What is needed. Give again, exactly as written, each line of the material below starting at the line that contains "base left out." and ending at the line that contains "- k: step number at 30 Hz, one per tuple". Both ends count, and no other line does.

Data for review.

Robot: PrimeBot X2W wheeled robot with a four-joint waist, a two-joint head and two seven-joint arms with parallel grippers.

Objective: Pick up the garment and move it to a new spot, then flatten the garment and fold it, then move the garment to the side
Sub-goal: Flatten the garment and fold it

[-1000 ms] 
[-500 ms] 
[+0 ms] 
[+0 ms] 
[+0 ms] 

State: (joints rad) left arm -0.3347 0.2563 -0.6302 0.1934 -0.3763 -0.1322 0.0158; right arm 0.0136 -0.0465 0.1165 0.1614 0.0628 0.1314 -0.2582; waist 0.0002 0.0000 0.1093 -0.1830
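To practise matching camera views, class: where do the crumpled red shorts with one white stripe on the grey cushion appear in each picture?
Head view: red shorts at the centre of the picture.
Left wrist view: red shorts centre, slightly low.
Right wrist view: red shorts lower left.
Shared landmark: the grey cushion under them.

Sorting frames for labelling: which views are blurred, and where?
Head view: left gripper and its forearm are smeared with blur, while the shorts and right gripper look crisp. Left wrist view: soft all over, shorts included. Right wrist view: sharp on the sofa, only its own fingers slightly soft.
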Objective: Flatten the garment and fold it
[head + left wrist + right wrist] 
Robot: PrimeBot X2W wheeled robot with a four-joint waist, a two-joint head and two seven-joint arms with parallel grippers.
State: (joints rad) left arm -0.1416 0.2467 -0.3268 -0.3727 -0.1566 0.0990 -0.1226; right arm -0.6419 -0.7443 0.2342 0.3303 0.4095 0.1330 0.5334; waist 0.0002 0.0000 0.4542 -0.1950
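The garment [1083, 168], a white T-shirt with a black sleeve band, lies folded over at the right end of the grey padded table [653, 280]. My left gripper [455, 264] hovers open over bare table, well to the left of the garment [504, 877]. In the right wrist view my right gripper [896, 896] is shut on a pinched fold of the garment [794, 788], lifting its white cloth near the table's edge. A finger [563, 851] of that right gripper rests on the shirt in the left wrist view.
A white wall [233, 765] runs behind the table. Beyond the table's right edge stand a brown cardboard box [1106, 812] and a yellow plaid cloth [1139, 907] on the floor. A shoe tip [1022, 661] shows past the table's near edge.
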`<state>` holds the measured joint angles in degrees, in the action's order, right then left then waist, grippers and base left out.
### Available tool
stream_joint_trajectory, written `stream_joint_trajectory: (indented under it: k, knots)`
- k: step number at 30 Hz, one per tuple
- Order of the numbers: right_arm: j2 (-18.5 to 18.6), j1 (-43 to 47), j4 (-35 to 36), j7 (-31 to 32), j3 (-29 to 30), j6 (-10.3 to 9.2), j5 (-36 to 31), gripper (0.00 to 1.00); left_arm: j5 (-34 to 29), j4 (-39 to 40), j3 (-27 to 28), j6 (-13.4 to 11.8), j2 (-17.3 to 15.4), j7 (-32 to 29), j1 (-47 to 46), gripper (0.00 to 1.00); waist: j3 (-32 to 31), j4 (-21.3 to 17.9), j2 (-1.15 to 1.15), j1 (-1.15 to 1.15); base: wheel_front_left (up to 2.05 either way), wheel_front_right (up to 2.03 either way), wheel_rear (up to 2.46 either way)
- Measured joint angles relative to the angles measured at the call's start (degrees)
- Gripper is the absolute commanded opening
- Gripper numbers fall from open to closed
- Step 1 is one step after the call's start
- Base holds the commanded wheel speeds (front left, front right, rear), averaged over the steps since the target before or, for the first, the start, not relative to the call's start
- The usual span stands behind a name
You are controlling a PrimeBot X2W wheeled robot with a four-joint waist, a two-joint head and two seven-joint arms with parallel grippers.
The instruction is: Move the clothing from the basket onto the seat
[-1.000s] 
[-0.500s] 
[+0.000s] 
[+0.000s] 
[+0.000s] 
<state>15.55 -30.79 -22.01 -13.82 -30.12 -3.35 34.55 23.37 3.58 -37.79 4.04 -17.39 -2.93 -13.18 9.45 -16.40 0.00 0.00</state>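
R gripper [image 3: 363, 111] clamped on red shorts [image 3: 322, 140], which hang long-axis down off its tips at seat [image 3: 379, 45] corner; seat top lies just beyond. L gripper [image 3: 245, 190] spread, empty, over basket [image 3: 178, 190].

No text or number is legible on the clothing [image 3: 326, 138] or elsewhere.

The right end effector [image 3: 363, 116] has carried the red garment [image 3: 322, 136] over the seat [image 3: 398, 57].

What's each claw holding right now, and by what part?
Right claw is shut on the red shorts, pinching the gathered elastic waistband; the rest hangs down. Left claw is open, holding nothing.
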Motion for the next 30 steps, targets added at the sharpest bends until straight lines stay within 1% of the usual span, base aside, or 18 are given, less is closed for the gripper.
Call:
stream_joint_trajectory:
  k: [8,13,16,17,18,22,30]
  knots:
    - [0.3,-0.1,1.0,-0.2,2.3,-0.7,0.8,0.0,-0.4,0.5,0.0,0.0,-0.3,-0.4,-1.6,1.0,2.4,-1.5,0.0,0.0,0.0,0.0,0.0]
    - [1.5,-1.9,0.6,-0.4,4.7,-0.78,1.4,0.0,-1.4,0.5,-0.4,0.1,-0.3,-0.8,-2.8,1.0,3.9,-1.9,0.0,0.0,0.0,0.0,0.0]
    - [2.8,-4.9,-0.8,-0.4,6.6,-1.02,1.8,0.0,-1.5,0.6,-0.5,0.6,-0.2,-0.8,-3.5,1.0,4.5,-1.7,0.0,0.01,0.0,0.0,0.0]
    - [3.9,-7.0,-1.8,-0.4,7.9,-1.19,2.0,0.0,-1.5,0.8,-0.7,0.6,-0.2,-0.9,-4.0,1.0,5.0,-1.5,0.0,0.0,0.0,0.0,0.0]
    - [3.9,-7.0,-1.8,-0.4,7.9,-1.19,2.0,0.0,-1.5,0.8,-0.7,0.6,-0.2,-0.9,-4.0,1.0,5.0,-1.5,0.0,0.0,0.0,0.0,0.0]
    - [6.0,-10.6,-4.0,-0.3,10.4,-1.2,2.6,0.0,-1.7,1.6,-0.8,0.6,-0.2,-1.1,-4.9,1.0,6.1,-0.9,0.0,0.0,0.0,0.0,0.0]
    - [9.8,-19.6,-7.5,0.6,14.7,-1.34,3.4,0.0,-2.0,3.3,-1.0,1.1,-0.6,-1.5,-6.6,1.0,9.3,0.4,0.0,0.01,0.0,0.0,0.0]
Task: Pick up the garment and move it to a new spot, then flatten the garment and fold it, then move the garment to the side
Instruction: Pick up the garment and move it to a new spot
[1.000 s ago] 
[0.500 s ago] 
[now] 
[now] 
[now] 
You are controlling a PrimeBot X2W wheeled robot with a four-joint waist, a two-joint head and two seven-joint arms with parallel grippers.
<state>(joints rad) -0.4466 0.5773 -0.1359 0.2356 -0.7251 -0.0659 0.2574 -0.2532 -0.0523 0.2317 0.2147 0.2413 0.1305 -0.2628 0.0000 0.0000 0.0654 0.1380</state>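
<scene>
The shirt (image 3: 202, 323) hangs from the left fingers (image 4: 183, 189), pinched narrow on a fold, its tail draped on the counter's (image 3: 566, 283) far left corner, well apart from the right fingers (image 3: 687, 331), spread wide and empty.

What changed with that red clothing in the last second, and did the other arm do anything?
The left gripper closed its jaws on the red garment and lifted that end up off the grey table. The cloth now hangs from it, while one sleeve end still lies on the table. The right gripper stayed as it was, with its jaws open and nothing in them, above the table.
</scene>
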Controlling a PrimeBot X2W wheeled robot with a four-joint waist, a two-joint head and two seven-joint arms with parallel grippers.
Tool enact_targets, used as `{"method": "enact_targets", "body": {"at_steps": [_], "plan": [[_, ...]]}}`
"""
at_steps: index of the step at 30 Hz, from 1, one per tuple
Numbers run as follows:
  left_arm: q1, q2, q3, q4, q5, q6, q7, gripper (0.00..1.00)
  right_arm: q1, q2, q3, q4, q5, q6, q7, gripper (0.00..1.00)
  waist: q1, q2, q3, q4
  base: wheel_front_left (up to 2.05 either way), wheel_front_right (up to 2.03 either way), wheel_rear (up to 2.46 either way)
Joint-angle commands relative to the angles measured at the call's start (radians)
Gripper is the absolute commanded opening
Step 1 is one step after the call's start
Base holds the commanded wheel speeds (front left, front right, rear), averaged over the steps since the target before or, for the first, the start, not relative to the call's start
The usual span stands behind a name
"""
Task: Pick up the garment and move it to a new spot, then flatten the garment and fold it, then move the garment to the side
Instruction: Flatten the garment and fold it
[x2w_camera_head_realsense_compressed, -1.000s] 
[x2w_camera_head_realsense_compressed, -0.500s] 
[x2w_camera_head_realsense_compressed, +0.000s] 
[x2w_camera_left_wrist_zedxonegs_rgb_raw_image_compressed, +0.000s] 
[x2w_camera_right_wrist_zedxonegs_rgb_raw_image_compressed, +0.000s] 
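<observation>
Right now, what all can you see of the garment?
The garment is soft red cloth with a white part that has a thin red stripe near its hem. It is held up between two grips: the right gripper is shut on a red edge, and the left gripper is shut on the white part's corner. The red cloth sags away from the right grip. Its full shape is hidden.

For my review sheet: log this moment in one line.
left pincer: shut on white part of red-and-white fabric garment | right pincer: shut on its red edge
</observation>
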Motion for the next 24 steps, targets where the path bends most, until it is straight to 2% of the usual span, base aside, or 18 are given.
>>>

Solved problem.
`<state>` holds the measured joint angles in degrees, in the action's order, right then left then waist, grippers and base left out.
### Available tool
stream_joint_trajectory, written `stream_joint_trajectory: (indented under it: k, knots)`
- k: step number at 30 Hz, one per tuple

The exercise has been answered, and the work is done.